| name | docx |
| description | Use this skill whenever the user wants to create, read, edit, or manipulate Word documents (.docx files). Triggers include: any mention of 'Word doc', 'word document', '.docx', or requests to produce professional documents with formatting like tables of contents, headings, page numbers, or letterheads. Also use when extracting or reorganizing content from .docx files, inserting or replacing images in documents, performing find-and-replace in Word files, working with tracked changes or comments, or converting content into a polished Word document. If the user asks for a 'report', 'memo', 'letter', 'template', or similar deliverable as a Word or .docx file, use this skill. Do NOT use for PDFs, spreadsheets, Google Docs, or general coding tasks unrelated to document generation. |
| license | Proprietary. LICENSE.txt has complete terms |
DOCX creation, editing, and analysis
Overview
A .docx file is a ZIP archive containing XML files.
Quick Reference
| Task | Approach |
|---|
| Read/analyze content | pandoc or unpack for raw XML |
| Create new document | Use docx-js — see references/docx-js.md |
| Edit existing document | Unpack → edit XML → repack |
| Redlining (tracked changes) | Use Document library — see references/ooxml.md |
Converting .doc to .docx
Legacy .doc files must be converted before editing:
python scripts/soffice.py --headless --convert-to docx document.doc
Reading Content
pandoc --track-changes=all document.docx -o output.md
python scripts/unpack.py document.docx unpacked/
Converting to Images
python scripts/soffice.py --headless --convert-to pdf document.docx
pdftoppm -jpeg -r 150 document.pdf page
Accepting Tracked Changes
To produce a clean document with all tracked changes accepted (requires LibreOffice):
python scripts/accept_changes.py input.docx output.docx
Creating New Documents
Generate .docx files with JavaScript. See references/docx-js.md for the complete API reference.
Workflow
- MANDATORY — READ ENTIRE FILE: Read
references/docx-js.md completely before proceeding.

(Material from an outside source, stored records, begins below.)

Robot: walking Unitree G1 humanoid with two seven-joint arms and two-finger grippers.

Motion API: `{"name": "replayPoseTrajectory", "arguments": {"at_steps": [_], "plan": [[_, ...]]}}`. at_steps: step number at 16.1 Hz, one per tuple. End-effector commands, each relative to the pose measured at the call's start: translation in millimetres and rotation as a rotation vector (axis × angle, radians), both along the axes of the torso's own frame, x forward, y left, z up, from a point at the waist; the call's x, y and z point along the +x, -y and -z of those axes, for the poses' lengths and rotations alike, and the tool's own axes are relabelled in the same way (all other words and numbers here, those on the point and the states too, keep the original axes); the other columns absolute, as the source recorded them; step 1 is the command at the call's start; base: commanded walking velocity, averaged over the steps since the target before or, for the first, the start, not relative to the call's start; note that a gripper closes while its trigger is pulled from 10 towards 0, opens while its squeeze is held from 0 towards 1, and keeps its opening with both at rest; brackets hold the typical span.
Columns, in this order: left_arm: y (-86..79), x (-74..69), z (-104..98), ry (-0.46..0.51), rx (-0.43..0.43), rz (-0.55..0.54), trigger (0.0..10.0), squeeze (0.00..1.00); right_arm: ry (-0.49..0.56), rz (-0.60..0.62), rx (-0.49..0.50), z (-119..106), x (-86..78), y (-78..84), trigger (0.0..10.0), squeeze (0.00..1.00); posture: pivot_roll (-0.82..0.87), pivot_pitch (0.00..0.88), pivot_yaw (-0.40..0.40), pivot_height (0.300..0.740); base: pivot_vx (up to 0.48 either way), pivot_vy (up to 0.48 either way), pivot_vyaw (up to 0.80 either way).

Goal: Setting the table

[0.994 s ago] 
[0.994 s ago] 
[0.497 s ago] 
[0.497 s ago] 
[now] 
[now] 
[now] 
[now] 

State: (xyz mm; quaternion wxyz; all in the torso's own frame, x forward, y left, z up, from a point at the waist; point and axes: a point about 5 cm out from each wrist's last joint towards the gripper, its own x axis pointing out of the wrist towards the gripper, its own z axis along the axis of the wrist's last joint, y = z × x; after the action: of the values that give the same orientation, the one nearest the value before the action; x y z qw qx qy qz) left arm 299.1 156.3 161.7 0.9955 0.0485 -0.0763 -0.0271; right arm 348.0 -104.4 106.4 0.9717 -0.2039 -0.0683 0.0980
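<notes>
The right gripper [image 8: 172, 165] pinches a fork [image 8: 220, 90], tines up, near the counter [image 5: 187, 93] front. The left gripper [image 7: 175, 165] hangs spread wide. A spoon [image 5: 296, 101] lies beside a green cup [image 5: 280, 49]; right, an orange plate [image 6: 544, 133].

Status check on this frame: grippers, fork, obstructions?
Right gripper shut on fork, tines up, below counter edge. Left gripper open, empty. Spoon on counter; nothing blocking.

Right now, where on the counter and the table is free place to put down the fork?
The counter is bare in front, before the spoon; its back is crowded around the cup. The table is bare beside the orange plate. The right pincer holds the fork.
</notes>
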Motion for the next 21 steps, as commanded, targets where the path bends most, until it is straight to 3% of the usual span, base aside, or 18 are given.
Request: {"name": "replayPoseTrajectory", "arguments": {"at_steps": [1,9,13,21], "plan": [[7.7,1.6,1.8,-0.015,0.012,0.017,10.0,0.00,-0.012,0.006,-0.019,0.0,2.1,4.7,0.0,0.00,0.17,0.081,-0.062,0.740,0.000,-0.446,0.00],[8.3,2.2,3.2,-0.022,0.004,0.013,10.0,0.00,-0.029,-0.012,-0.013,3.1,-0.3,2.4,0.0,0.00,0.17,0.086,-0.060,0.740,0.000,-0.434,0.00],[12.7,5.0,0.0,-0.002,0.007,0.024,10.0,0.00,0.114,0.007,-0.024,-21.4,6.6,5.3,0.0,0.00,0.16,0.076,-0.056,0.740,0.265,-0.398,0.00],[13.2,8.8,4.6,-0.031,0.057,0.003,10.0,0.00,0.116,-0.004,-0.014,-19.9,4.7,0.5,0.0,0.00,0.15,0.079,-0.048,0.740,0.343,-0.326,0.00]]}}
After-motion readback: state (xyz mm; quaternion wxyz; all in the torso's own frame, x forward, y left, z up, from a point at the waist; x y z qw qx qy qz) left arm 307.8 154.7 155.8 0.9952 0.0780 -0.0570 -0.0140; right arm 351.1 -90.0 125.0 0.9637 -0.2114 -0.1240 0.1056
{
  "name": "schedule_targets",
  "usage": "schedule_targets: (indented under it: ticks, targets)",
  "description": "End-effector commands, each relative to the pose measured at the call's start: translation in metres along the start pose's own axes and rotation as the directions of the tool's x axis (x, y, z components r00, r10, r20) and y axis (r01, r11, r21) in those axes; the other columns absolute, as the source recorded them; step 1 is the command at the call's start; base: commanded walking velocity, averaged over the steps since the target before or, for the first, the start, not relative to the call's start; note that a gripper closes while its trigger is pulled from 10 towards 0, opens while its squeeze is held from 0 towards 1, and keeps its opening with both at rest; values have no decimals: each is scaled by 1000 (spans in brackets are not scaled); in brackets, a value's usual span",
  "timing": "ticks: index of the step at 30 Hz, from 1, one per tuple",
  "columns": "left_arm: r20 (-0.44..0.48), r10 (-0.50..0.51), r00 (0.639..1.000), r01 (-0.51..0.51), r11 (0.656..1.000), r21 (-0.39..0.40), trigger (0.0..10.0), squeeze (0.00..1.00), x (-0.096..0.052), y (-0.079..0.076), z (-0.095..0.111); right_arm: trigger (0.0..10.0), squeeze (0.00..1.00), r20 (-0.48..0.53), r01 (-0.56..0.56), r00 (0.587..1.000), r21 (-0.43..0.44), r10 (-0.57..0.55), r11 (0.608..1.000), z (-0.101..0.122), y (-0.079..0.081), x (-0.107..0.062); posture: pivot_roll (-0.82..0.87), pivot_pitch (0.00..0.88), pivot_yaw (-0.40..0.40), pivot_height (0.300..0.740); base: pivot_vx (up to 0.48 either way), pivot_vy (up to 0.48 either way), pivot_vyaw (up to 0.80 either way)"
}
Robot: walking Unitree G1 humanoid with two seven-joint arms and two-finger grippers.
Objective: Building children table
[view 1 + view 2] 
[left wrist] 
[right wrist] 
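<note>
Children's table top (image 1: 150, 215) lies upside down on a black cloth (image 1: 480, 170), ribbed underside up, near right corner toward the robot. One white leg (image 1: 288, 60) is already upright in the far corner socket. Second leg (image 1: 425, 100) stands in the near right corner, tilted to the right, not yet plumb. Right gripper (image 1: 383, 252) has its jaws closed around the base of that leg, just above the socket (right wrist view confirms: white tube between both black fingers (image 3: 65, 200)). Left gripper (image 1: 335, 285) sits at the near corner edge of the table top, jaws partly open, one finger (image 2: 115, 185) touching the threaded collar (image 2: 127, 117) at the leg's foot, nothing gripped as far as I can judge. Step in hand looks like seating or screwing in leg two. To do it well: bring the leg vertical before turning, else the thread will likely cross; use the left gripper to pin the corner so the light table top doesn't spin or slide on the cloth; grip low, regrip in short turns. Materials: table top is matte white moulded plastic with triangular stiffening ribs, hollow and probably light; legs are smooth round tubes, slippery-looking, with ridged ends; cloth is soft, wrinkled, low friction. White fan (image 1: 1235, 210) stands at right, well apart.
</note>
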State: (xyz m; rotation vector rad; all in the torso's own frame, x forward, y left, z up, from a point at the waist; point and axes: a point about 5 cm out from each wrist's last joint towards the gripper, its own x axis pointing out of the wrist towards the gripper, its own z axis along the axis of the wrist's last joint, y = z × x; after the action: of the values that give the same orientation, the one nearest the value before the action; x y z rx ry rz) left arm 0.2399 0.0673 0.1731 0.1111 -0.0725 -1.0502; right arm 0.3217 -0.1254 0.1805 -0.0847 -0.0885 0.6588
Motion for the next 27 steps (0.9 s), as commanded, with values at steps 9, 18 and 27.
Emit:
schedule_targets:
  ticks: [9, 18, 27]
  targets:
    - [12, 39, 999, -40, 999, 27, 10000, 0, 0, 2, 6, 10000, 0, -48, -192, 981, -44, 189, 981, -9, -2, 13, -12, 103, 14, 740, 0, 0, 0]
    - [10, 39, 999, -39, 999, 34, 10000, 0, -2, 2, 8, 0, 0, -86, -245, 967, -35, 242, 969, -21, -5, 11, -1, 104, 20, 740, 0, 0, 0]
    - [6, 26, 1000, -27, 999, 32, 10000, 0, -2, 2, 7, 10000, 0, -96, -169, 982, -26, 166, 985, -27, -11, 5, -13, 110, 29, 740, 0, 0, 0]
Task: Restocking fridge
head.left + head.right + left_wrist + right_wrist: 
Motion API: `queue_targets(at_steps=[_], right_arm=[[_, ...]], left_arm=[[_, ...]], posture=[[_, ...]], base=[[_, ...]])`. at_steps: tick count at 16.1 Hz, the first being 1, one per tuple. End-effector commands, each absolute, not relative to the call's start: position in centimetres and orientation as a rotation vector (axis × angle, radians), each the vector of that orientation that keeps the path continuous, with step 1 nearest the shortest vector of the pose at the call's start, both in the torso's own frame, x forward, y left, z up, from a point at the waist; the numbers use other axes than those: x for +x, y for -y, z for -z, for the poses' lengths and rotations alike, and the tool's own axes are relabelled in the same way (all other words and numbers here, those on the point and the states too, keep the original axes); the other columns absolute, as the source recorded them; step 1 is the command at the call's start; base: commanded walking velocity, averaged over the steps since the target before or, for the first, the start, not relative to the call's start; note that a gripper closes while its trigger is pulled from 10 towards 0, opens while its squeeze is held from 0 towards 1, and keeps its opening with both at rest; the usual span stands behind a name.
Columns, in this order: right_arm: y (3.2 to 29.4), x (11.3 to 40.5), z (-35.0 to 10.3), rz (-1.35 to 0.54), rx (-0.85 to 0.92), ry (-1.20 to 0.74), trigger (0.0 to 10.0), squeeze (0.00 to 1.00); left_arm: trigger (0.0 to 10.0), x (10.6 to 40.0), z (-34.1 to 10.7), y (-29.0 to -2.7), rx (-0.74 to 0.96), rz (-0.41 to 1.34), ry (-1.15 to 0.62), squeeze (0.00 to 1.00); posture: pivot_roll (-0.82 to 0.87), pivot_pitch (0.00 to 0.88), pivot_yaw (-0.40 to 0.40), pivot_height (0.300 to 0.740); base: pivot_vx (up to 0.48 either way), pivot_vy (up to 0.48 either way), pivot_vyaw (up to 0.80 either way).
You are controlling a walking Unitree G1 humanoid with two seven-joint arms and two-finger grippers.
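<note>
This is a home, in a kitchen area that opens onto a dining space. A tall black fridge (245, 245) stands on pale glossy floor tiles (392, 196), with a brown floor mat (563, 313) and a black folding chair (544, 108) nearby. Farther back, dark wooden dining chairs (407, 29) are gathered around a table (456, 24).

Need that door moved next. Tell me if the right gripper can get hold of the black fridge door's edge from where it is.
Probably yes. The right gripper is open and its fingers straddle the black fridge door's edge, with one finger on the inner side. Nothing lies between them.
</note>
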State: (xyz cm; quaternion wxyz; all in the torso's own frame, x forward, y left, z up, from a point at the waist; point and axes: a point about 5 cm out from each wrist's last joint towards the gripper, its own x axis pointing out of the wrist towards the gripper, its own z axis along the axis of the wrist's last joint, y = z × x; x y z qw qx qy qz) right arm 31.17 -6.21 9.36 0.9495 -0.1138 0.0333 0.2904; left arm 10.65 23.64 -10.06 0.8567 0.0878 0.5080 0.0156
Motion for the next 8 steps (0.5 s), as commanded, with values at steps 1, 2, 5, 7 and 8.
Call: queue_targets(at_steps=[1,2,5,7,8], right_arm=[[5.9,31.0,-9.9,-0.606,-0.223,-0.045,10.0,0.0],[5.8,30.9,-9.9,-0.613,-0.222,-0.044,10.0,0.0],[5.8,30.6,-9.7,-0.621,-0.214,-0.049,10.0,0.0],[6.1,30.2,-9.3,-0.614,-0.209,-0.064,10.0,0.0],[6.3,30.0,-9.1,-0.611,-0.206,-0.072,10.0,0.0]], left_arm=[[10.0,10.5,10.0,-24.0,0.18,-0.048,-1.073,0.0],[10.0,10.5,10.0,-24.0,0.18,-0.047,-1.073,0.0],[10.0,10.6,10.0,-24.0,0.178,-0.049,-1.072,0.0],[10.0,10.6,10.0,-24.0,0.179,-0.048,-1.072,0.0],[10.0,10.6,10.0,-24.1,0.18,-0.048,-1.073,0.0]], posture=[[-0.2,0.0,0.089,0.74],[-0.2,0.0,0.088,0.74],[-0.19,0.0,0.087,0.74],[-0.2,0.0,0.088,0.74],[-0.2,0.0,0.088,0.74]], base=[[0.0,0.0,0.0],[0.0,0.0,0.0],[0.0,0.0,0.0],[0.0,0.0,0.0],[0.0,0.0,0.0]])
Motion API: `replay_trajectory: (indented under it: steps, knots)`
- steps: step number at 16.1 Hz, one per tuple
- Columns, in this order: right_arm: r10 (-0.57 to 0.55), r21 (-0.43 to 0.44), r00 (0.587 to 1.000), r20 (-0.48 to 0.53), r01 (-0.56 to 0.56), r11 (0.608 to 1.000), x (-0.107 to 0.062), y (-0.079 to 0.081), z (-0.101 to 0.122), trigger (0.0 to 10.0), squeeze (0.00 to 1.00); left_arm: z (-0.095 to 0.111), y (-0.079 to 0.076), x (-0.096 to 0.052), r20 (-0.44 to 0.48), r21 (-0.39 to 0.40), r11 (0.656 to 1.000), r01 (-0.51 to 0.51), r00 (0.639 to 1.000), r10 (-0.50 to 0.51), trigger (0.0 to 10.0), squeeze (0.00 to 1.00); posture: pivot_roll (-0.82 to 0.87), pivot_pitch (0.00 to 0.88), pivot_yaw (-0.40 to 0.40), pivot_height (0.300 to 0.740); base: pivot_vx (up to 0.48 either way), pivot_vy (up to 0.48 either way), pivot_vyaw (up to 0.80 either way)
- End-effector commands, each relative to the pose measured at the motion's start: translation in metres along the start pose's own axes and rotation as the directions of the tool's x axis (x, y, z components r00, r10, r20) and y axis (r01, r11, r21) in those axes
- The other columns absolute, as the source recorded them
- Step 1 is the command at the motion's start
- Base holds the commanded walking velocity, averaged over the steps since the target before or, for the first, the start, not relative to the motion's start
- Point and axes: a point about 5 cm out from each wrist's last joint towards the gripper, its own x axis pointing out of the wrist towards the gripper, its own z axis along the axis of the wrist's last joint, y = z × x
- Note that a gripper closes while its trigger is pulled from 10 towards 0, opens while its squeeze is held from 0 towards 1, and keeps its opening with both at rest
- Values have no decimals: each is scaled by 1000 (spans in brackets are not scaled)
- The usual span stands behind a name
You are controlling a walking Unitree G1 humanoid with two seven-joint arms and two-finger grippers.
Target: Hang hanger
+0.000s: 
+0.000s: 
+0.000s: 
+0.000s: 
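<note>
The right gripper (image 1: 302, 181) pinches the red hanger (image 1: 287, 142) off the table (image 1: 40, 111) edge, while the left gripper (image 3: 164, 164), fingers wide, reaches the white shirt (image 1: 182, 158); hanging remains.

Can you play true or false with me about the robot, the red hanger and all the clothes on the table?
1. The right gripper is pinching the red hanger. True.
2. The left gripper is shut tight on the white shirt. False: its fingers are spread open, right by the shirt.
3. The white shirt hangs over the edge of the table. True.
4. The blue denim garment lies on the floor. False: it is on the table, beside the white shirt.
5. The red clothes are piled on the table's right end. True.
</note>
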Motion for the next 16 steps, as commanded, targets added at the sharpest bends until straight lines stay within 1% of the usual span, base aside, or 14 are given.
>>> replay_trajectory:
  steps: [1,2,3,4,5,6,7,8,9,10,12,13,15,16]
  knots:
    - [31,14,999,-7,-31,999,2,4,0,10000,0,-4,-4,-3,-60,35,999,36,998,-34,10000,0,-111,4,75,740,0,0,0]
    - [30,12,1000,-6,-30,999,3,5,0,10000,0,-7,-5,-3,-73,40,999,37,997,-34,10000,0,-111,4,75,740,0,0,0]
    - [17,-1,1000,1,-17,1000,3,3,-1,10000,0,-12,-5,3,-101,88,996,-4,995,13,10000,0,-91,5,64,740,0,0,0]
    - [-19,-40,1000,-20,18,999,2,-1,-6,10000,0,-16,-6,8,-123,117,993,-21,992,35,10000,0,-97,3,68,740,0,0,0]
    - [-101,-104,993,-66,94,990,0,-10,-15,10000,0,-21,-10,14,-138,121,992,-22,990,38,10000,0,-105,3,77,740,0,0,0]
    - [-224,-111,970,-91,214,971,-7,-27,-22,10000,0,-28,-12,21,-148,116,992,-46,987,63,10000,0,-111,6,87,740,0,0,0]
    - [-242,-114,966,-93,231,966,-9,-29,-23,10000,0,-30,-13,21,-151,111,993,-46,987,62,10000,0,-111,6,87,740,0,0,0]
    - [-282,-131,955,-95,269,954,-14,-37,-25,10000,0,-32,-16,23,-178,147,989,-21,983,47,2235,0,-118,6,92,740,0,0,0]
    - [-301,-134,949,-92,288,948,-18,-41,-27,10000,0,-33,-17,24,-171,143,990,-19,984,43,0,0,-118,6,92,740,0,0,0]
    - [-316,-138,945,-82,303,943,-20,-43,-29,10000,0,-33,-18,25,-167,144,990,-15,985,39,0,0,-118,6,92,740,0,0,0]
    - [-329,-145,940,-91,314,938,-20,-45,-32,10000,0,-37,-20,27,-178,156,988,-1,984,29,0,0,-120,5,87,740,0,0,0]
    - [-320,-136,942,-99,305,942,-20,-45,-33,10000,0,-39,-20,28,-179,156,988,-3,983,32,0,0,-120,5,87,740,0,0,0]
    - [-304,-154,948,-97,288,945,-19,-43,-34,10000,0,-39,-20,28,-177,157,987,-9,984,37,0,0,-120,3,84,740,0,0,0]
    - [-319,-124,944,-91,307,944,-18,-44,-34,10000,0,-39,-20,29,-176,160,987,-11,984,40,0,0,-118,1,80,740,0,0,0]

- Create a JavaScript/TypeScript file using Document, Paragraph, TextRun components.
- Validate:
python scripts/validate.py --original <any_existing.docx> unpacked/ or after packing.
Editing Existing Documents
Follow all 3 steps in order.
Step 1: Unpack
python scripts/unpack.py document.docx unpacked/
Extracts XML, pretty-prints, merges adjacent runs, simplifies tracked changes, and converts smart quotes to XML entities (“ etc.) so they survive editing. Use --merge-runs false to skip run merging.
Note the suggested RSID printed by the unpack script — use it for tracked changes.
Step 2: Edit XML
Edit files in unpacked/word/. See references/ooxml.md for XML patterns and the Document Library API.
Two approaches:
- Direct XML editing — Use the agent's native edit tool for string replacements. Best for simple tracked changes and straightforward edits.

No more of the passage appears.